▶ _EXERCISE GOAL_
Go through the records and extract every line with the word "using".

-- Opening Marker --

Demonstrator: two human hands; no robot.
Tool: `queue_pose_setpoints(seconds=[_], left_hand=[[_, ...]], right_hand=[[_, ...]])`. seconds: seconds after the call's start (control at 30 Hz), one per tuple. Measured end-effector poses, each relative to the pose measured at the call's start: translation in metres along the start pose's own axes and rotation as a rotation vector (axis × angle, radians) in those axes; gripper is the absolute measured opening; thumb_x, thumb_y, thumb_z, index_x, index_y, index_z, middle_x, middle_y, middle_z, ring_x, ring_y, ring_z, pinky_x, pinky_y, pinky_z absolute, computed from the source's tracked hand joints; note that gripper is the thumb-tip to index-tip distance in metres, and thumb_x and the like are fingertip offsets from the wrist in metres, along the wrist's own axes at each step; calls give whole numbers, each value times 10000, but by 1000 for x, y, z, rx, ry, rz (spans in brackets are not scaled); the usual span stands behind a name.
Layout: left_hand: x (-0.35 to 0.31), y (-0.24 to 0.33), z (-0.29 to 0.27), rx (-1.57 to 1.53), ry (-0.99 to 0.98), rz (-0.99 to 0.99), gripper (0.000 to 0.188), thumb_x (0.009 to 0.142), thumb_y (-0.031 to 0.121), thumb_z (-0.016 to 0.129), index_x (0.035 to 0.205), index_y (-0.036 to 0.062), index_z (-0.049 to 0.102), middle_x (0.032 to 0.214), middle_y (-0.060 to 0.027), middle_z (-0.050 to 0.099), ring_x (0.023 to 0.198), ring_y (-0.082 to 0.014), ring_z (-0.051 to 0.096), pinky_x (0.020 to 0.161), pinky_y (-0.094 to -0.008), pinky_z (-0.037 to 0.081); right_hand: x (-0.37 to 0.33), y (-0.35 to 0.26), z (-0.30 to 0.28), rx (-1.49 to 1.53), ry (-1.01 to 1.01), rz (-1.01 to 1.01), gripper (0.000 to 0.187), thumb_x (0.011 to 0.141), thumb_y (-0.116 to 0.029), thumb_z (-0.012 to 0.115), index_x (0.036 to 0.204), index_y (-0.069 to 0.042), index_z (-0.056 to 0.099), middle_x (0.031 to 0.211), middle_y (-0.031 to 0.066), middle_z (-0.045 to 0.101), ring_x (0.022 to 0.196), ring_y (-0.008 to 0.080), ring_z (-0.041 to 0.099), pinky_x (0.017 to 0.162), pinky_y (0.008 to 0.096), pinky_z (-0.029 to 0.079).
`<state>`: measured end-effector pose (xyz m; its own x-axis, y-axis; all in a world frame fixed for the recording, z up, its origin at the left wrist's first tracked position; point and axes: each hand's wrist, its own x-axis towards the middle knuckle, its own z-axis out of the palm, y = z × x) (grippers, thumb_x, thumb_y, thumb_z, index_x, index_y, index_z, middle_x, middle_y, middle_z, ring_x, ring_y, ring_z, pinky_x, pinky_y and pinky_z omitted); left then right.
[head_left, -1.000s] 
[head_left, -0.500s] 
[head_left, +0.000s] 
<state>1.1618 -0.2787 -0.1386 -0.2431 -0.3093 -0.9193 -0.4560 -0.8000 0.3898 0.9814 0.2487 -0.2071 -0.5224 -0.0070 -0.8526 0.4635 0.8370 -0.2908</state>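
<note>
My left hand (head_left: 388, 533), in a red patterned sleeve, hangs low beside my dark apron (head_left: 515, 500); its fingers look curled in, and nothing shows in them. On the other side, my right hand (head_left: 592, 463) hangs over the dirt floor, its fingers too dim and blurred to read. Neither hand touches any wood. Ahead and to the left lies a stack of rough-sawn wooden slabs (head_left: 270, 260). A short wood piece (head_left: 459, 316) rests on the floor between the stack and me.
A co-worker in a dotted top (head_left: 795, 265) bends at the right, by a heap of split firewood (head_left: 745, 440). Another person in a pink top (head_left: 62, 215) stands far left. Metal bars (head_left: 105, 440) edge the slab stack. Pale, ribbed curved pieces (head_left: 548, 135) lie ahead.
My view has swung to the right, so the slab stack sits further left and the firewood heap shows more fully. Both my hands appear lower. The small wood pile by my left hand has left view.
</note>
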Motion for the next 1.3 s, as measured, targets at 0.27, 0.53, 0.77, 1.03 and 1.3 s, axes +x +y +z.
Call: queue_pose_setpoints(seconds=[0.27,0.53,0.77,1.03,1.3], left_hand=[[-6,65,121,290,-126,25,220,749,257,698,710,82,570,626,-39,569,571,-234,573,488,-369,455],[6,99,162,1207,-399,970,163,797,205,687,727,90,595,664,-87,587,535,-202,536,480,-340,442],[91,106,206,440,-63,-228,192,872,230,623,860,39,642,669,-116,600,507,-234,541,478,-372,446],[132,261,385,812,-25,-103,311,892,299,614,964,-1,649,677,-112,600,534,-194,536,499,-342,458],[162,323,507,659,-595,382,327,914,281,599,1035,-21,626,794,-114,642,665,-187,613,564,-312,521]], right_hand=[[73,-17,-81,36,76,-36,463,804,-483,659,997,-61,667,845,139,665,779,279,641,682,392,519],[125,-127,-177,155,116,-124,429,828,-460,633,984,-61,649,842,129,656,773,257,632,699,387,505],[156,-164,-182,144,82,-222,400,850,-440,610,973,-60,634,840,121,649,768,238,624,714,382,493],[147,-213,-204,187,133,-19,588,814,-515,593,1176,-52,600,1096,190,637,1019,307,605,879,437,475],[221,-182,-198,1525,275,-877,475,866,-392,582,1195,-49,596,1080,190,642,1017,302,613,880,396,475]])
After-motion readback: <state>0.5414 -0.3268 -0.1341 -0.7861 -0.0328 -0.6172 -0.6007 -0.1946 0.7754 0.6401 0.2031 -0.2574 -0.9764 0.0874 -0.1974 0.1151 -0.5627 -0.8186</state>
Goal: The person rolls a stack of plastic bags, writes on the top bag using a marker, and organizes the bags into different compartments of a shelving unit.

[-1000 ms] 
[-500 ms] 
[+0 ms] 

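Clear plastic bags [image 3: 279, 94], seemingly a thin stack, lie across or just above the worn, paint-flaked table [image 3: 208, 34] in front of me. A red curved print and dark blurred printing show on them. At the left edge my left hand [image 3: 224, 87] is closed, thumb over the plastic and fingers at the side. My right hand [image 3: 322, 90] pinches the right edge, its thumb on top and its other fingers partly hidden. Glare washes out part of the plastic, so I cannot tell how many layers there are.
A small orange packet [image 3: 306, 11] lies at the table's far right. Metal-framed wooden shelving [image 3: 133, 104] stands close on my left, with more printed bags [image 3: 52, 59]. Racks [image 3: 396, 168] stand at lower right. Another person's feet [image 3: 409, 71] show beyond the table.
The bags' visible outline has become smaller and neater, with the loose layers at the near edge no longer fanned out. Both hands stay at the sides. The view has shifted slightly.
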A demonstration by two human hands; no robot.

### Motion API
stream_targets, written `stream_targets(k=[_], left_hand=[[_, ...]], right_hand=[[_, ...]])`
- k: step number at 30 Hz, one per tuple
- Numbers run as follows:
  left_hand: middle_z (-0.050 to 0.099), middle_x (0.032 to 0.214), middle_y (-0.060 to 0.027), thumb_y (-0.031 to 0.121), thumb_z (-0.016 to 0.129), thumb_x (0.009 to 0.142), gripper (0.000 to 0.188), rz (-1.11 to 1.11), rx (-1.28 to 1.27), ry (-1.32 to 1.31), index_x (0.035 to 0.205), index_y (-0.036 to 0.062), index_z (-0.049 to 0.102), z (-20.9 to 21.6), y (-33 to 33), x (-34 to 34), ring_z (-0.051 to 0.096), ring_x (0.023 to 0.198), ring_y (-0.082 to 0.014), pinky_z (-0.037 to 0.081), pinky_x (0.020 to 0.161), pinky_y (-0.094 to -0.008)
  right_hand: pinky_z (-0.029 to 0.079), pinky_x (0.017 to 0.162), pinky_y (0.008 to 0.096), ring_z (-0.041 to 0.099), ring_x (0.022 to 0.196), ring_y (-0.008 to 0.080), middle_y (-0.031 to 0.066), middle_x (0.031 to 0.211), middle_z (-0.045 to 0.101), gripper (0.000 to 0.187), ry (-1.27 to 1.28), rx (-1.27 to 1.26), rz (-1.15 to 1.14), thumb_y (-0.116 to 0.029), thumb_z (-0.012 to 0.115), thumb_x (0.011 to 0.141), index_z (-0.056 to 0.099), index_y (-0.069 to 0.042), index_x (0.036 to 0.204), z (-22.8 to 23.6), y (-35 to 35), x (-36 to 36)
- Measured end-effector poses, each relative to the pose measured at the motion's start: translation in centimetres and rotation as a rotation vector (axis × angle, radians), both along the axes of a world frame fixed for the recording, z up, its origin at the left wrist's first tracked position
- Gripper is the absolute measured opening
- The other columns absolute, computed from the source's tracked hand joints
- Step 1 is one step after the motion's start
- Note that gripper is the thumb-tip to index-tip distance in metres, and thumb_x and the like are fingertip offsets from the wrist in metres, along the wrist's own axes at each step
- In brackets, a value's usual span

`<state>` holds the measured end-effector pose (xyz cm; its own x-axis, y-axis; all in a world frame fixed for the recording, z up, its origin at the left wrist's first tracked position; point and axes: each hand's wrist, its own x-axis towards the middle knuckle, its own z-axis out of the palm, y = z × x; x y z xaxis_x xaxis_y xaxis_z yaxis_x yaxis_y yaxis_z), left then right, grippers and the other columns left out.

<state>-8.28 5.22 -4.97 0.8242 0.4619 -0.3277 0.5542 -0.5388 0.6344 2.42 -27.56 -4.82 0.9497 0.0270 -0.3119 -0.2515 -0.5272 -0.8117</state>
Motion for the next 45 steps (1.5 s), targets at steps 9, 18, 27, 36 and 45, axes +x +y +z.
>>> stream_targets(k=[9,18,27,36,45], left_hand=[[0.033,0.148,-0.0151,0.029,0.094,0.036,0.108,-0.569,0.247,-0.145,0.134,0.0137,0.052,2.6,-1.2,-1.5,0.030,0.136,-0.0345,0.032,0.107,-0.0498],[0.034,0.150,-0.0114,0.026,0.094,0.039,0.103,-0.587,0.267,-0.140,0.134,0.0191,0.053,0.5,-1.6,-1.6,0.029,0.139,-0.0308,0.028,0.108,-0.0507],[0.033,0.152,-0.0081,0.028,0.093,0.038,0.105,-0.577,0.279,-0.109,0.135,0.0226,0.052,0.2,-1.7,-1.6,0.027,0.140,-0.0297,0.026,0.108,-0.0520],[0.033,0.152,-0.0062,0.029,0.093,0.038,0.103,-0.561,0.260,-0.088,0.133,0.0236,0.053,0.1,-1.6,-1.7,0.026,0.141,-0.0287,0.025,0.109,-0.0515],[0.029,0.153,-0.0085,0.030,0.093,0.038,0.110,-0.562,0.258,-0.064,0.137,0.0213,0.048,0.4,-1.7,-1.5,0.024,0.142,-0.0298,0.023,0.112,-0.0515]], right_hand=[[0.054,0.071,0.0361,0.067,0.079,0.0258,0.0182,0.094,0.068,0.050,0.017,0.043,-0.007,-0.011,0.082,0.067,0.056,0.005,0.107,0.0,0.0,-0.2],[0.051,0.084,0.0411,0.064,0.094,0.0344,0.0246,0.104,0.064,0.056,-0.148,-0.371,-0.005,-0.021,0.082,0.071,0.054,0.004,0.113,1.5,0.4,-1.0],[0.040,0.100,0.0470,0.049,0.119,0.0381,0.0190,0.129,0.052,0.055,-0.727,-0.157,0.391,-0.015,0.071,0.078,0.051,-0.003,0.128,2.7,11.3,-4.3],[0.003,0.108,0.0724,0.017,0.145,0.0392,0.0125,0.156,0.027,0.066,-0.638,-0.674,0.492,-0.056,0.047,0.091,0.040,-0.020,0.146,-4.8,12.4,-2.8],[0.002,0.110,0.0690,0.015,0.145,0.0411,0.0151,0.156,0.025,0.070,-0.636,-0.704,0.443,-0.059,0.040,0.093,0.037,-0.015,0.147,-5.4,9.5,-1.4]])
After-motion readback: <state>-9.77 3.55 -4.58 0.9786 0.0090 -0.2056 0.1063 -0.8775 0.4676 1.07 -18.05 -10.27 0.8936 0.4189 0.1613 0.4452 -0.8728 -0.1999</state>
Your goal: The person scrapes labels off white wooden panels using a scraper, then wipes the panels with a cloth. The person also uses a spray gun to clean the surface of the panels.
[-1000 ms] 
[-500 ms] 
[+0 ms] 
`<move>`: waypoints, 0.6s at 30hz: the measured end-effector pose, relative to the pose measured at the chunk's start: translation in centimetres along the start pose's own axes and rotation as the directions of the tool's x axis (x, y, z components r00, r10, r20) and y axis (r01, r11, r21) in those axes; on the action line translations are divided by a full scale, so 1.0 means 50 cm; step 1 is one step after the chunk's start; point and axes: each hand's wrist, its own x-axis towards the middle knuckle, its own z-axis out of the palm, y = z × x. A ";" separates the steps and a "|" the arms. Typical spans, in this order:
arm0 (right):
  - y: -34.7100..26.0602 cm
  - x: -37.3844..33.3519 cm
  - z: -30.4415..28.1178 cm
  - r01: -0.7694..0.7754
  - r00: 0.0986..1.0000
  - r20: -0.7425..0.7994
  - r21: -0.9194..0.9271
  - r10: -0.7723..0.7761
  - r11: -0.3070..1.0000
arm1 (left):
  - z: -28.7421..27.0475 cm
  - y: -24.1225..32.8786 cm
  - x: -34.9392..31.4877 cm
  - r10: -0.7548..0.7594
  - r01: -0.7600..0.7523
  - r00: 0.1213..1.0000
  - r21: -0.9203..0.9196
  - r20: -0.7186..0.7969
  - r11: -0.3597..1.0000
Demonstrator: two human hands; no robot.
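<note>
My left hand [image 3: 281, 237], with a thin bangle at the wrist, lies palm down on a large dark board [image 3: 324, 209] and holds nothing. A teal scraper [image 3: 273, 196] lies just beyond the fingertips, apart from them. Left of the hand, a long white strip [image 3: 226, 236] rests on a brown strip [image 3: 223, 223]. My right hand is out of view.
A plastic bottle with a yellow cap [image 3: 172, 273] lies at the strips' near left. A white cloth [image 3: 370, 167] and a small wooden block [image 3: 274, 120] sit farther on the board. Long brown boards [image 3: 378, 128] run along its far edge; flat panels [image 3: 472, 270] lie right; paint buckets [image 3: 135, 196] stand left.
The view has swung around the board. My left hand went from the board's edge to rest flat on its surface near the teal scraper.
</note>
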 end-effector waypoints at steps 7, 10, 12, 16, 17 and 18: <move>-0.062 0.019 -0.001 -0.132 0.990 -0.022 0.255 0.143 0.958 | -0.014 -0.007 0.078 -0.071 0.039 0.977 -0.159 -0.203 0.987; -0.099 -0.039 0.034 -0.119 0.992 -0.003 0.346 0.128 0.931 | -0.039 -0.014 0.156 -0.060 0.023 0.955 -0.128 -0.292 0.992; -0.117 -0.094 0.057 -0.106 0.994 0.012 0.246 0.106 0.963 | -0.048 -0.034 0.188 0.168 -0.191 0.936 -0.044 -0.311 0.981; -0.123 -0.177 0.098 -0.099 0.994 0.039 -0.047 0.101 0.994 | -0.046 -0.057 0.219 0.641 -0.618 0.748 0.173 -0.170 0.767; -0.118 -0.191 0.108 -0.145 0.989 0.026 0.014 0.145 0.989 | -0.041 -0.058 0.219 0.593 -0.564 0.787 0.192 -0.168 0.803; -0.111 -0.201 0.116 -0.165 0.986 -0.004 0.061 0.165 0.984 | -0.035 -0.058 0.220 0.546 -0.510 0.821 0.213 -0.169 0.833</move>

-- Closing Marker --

▶ _YOUR SOLUTION_
Goal: The person rolls a stack of plastic bags, writes on the top bag using a marker, and organizes the bags into different compartments of a shelving unit.
Your goal: The person scrapes labels off white wooden panels using a scraper, then wipes the panels with a cloth. The person also uses a spray gun to clean the surface of the panels.

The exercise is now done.